E per quanto riguarda proprio i 5 ATO (Ambiti Territoriali Ottimali) corrispondenti alle 4 province e alla città metropolitana, questi dovranno essere definiti entro i prossimi 4 mesi con una norma che li attivi e ne definisca struttura e regolazione. “Altro tassello fondamentale verso la costruzione di un ciclo virtuoso dei rifiuti sarà proprio l'attivazione e la regolazione degli Ato nei quali - conclude Scacchi - chiediamo sin d'ora che sia prevista la presenza stabile delle associazioni ambientaliste, a garantire l'ecosostenibilità delle scelte”.

“Un Lazio più giusto, più verde, senza inceneritori e soluzioni vecchio stampo, capace di gestire da sé i propri rifiuti attraverso un ciclo virtuoso di differenziazione e riuso, in cui i Comuni e i cittadini avranno un ruolo prioritario nelle scelte.  – afferma Michela Califano , consigliere regionale Pd Lazio - Sono questi i capisaldi del nuovo piano dei rifiuti approvato ieri dal Consiglio Regionale del Lazio.

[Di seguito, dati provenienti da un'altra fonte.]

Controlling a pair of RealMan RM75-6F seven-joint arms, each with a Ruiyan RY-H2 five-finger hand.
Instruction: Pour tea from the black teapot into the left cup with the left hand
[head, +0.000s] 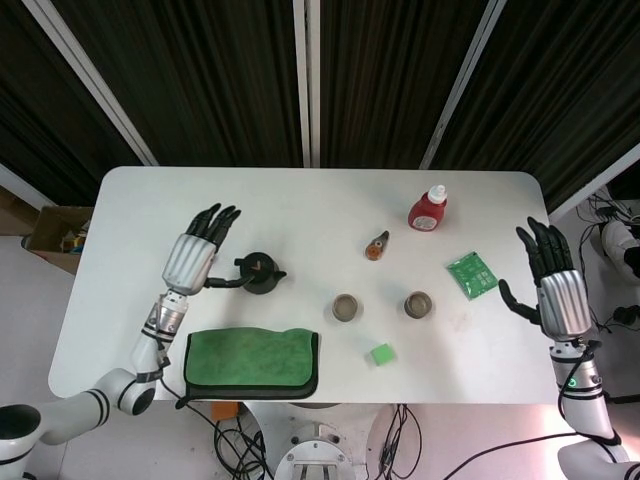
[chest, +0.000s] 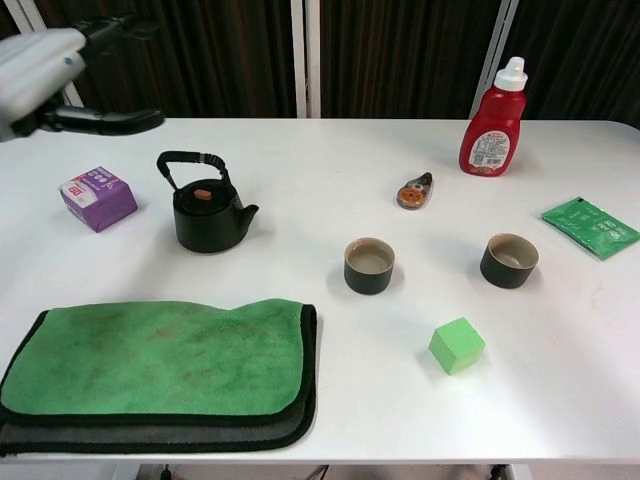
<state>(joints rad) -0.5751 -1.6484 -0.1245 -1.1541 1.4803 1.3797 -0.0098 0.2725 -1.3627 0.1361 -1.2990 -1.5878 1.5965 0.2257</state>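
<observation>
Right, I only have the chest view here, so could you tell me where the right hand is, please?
Observer: The right hand is beyond the right edge of the table, fingers spread, holding nothing.
Operator: Thank you. My view cuts off most of the left hand. How do its fingers lie?
Observer: The left hand holds nothing. Its fingers are spread toward the far side and its thumb points toward the black teapot.
Operator: Is there anything off the table on that side?
Observer: Yes, a cardboard box sits on the floor past the table's left edge.
</observation>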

Un lavoro che ci ha tenuti impegnati molti mesi e che darà alla nostra Regione un programma quinquennale, e dunque basi solide, su cui lavorare per arrivare a essere autosufficiente.

Cinque anni per superare quei livelli di differenziata che abbiamo posto come obiettivo concreto e realistico in tutto il territorio regionale. E che dà anche a Roma l’occasione per cambiare finalmente passo ed essere una volta per tutte autosufficiente senza ogni volta ‘vivacchiare’ e ‘gravare’ sui Comuni della Provincia che già da anni sono impegnati in un percorso di differenziazione e di riutilizzo dei rifiuti tra i più alti in Italia. Un piano che guarda al futuro e che, al di là delle polemiche di ‘convenienza’, darà al territorio regionale l’opportunità di essere un modello non solo italiano ma europeo”.